# Specimen Gear Gliding Woody 120 & Gliding Woody 180



## Jim (Apr 12, 2009)

Michael Hoffstrom Owner of Specimen Gear sent me a couple of his new baits to try. Michael resides in Denmark (the Country).

URL: https://www.specimengear.com/

*About Specimen Gear:* SPECIMEN GEAR is a Danish company specialized in creating high performance fishing lures for targeting predatory fish like bass, pike, zander and many other species. We try to build in as many deadly tricks and features in our lures as possible, to give the anglers that little extra edge, when fishing for their favorite predatory fish.

Working with 3D Computer animated modelling and countless hours of field testing specially formulated color patterns and highly triggering movements in the water, provides some perfectly performing lures and ensures plenty of action and exciting fishing experiences. Go catch your favorite predatory fish with a SPECIMEN GEAR fishing lure!
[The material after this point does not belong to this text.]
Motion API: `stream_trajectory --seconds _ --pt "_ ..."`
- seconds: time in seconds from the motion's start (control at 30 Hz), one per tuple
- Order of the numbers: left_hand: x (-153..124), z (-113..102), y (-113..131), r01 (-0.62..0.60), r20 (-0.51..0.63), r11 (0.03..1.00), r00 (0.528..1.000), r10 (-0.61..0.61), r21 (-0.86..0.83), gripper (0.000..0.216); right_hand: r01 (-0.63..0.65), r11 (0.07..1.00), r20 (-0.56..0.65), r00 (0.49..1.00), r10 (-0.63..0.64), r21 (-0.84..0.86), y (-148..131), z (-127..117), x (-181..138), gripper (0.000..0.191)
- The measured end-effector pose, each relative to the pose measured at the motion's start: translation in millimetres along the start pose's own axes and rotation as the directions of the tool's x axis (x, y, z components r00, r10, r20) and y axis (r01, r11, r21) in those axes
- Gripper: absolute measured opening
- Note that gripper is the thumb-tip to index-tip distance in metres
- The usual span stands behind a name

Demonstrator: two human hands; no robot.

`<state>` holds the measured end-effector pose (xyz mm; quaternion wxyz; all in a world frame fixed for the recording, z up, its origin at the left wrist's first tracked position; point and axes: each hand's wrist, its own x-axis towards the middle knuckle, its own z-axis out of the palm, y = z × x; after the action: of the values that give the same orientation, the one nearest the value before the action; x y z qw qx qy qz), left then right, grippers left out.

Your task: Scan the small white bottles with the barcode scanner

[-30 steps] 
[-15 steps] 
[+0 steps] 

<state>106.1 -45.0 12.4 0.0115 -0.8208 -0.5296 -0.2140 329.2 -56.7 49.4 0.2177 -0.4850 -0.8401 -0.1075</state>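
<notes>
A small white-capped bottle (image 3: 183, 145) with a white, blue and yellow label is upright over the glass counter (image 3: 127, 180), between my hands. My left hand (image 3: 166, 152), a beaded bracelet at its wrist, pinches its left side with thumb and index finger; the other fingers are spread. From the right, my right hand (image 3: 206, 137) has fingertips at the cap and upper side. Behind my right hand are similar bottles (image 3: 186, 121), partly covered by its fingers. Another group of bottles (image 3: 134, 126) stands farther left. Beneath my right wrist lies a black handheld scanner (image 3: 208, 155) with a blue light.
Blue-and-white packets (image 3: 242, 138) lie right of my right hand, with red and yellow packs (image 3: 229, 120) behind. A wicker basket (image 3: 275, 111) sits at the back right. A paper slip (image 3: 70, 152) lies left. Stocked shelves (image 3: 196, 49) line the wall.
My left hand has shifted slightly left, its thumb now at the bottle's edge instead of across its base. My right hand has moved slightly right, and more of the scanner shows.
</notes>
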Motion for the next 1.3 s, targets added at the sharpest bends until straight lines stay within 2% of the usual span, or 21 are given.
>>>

What intrigued me about this, Is I know for a fact that the fish in these waters have not seen these baits, so I know the Big Bass and Pike will kill this lure when they see it. If you are a swimbait fanatic, or a big predatory fisherman (Pike, Musky). This is a bait you need to check out. The baits themselves run the average price for these kind of baits, but the advantage is obviously that the fish in our waters have never seen these kind of baits.

I want to thank Michael for sending me these baits, so I now need to return the favor and get him some big bass and Pike pictures...I am on a mission. 

Check out these baits...........


----------



## russ010 (Apr 12, 2009)

wow - those look AWESOME!... and they do look lifelike


----------



## Captain Ahab (Apr 13, 2009)

Jim said:


> I want to thank Michael for sending me these baits, so I now need to return the favor and get him some big bass and Pike pictures...I am on a mission.



[-X [-X [-X [-X [-X 
*
You have my address right?* :mrgreen:


----------



## Jim (Apr 13, 2009)

Captain Ahab said:


> Jim said:
> 
> 
> > I want to thank Michael for sending me these baits, so I now need to return the favor and get him some big bass and Pike pictures...I am on a mission.
> ...



There on there way :LOL2:


----------



## Andy (Apr 13, 2009)

Those are some great looking baits for sure!


----------



## FishinsMyLife (Apr 13, 2009)

I was thinking about him the other day when I tied on my other Specimen Gear swimbait. I still haven't caught any monsters on it, but it has been catching fish. That top lure looks like a fish catcher for sure.


----------



## whj812 (Apr 16, 2009)

The 120mm looks awesome! I could see a 10lber eating it!!  Or heck up there a big Pike or something!!


----------



## jkbirocz (Apr 16, 2009)

There is no way those things will catch fish, Jim, they have no hooks :lol: 

They look really nice. Swimbaits are going to be a big part of my arsenal this year....I just have to buy a few more of them.


----------